Before I end up talking about the actual book, I also want to talk about a couple of reasons why Dom’s approach touches me. One of them is that I, again, find a companion who is disturbed by unresolvable problems but doesn’t use it as an excuse for anything. Since I could express myself in words I’ve been impacted by stuff that people around me seemed to have no interest in: wars, kindness, money, disease, spirituality, far-fetched implications of simple facts, questioning deeply rooted and accepted truths. This “stuff” only lead to disruption of my human relationships to a level where I learned better and never mentioned them any more. My “book addiction” was down to the fact that the only people I could silently discuss this “stuff” with were sensitive and kind science and science fiction writers, especially Hawking and Asimov. (Having worked through the entire and considerable library of my parents by the time I was four prevents me to mention every single writer who had something nice in their books. I am just talking about the two authors whose entire work was helpful battling these unmentionable thoughts at the time.) Dom is far from being a kind science fiction writer, I first thought. He dissects, tears apart, tortures and ridicules his characters with no mercy at all. However, while dissecting, tearing apart, torturing and ridiculing his characters he carefully dissects, tears apart, tortures and ridicules all things that I feared and never dared to mention to people. He throws them up in the air and cuts them in half with a machete. Way to go man. Make me free.

I also sympathize with the fact, that Dom devotes and hour of each of his days, researches, plots, thinks and composes his time away to produce novels that no one pays more than a dollar for. I feel that this is another “stuff” that we never talk about. Copyright? Money? Counting minutes to charge for the work? What kind of a life is that? Do what you feel like doing and if you never even think of asking money for it, that’s when it’s capable to form as its meant to be, a concise entity adhering to the creator’s last thought and free from expectations and interference of careless and irrelevant external influence. Ask Preston at XCHC. No curators. If it’s a baby on the crucifix than let it be. That’s art.

It might be still me and my limited extent of insight, but the first books of Ant and Cleo still strike me as a collection of brilliant ideas in a story designed to make you think and shudder. As I read through the series, the waters became more transparent, and under the scintillating waves of intellect sometimes I managed to glimpse into the depths of emotion that British people all feel they must hide. What you can reach in Asimov’s books though understanding structure, Hawkins’ books through enjoying the unassuming explanations,  you need to get through cruelty and surprise in Dom’s books. By the time Richard Turpin (a man?) appears, it’s clear: Dominic Green’s science fiction is, according the so much avoided traditions of classic science fiction: sensitive and kind.

The Ant&Cleo #9 book is titled “Today’s stars for dinosaurs”. Yes, this is his best book. Yes, read it. Yes, talk to me about it, please, I want to talk about it with someone! But please, don’t read it today. Start with Ant&Cleo #1. Start with Small World. Start with his short stories. Do not read it today.

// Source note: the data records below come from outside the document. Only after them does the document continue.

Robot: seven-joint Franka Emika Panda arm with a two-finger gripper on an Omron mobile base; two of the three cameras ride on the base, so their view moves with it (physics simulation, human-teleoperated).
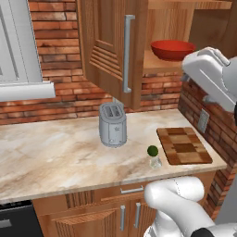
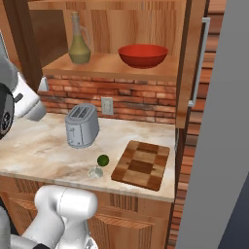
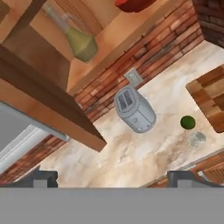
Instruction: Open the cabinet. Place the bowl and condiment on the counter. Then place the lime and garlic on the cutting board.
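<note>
Right base view: cabinet [image 2: 187, 63] open, bowl [image 2: 143, 55] and bottle [image 2: 79, 44] on its shelf above toaster [image 2: 81, 125] | gripper [image 3: 113, 177] spread, empty | next: reach for bowl, lower to worktop [image 2: 39, 146].

My cabinet [image 2: 112, 44] stands open above the counter [image 1: 55, 152] — bowl [image 2: 143, 55] and condiment [image 2: 79, 47] sit on its shelf, the bottle at nine o'clock of the bowl. Below, the toaster [image 2: 82, 126] stands on the counter. The lime [image 2: 103, 160] lies at four o'clock of it, the garlic [image 2: 95, 171] just beside the lime (nearer the front edge) — the cutting board [image 2: 141, 164] at the lime's three o'clock.
</note>
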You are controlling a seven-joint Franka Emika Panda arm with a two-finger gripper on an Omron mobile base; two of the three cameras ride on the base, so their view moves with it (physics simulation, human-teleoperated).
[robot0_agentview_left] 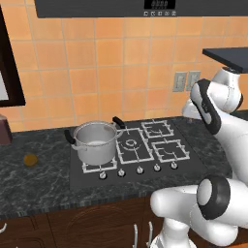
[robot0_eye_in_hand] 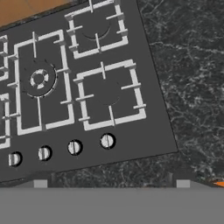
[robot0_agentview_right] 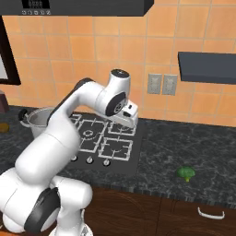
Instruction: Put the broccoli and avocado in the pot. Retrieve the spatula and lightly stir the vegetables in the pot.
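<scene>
Pot (robot0_agentview_left: pixel 96 142) sits on the hob's (robot0_eye_in_hand: pixel 144 131) left burner, well left of the tool (robot0_agentview_right: pixel 130 115); avocado (robot0_agentview_left: pixel 30 159) further left on the table (robot0_agentview_left: pixel 34 179). Broccoli (robot0_agentview_right: pixel 186 173) lies on the table off to the tool's right. Tool hovers over the right burners, jaws spread wide, holding and touching nothing.

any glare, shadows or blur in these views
Left base view: the pot shows bright highlights on its steel wall, and the avocado looks soft-edged. Right base view: flat, even light, with only a faint shadow under the broccoli. Hand view: the cooktop grates are sharp, without glare.
</scene>
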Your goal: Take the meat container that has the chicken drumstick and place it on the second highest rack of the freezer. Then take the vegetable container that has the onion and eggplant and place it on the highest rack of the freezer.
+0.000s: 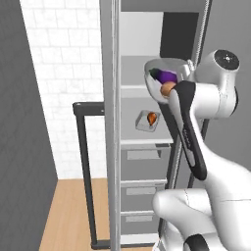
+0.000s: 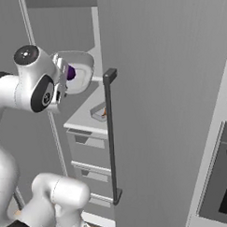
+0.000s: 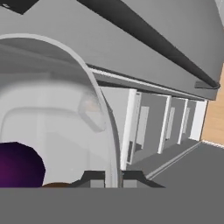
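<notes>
1. Two containers matter now: the small clear tray with the orange chicken drumstick (image 1: 149, 119) already sits on the second highest shelf of the open grey freezer (image 1: 147, 142), and the clear rounded tub holding the purple eggplant and brown onion (image 1: 164, 78) is up in the air at the level of the highest rack (image 1: 133, 88).

2. The two-finger gripper (image 3: 113, 176) appears closed on the tub's rim: in the hand view a dark tip sits on either side of the transparent wall, with the eggplant (image 3: 19, 165) just inside.

3. The step in hand, as I judge it, is carrying the vegetable tub onto the top rack. The tub hangs at the shelf's front edge, partly tilted, so it should be levelled before going in, or the onion (image 1: 167, 88) could roll out.

4. Move it inward along the shelf, keeping its base just above the rack surface and its upper rim below the compartment ceiling. Set it down well back from the edge, then release only once the base rests flat.

5. Watch the freezer door's dark handle (image 2: 111, 134) and the door frame beside the arm; the elbow has little room there.

6. Pose: the white arm rises from the base, folds at a raised elbow, and the forearm reaches up and forward, wrist bent so the hand grips the tub from its near side.
</notes>
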Robot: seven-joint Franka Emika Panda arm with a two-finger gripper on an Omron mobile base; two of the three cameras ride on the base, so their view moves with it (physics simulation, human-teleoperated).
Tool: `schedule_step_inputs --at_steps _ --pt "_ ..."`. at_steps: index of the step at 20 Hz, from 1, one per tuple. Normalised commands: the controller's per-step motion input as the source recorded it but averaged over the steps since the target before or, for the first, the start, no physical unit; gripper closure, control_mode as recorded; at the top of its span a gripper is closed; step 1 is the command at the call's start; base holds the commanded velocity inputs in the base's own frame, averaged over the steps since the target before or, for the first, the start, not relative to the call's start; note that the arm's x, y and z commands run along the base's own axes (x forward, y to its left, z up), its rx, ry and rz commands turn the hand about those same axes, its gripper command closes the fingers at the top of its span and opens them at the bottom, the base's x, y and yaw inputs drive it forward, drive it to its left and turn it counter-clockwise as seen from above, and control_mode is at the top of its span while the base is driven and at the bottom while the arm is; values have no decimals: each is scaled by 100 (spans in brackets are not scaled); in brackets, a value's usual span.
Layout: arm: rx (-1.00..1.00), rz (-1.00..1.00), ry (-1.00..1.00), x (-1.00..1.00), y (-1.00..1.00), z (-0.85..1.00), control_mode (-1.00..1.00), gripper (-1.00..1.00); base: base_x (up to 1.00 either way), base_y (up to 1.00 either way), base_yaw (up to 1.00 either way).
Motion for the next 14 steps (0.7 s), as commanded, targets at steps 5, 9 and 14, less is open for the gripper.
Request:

This book is the best of all. The waters quieted and cleared down. The cold waves sometimes still hit me in the face, but I can understand all violence now. I can see all the respect; respect for cultures, bodies, sexes, thoughts, emotions, limits and Dom himself forgives everything to reach the extent of kindness and sensitivity that, by now, shines through the lines. This is the book that I feel comfortable with. This one doesn’t hurt, finally. It makes me laugh and it makes me cry and makes me feel more at peace with the ideas that I have because somebody understands them and writes about them and loves them. It’s not only I can sit with the Characters at Old Avenger I WANT to sit with them listening to the Unicycle ballad so much that I think I’ll just go and grab my guitar and make some music to go with it because now it belongs to a universe that I belong to and it must exist because if it doesn’t then I still have no home.